» **EXERCISE AIM**
Copy exactly, please, each line of the data below until the line that contains "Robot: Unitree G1" has been copied, beginning at the top.

» **SUPPLIED DATA**
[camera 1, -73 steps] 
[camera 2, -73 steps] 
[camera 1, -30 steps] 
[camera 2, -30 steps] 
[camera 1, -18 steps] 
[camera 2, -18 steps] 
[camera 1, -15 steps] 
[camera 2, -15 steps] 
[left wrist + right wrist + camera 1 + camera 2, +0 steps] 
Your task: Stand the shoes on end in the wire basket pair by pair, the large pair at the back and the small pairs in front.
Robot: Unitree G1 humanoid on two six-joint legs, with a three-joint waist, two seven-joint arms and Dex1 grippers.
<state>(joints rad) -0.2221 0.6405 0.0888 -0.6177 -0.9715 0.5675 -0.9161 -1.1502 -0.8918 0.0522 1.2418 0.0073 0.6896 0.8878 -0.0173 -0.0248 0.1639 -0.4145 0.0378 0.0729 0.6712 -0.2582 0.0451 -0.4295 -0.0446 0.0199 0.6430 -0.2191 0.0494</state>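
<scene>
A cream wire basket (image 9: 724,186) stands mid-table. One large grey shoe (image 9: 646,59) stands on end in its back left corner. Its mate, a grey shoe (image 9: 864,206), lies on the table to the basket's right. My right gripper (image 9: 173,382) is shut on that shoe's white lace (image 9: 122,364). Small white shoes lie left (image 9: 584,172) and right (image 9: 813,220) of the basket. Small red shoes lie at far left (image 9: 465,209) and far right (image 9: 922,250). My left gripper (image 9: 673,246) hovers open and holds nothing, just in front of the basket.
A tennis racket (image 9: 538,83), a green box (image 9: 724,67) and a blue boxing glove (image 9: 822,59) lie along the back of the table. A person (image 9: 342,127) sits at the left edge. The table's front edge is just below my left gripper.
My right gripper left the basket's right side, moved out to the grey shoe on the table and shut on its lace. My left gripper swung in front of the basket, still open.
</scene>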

» **RESPONSE AREA**
[camera 1, -73 steps] 
[camera 2, -73 steps] 
[camera 1, -30 steps] 
[camera 2, -30 steps] 
[camera 1, -18 steps] 
[camera 2, -18 steps] 
[camera 1, -15 steps] 
[camera 2, -15 steps] 
[left wrist + right wrist + camera 1 + camera 2, +0 steps] 
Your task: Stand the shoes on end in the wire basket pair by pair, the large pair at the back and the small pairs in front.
Robot: Unitree G1 humanoid on two six-joint legs, with a three-joint waist, two seven-joint arms and Dex1 grippers.

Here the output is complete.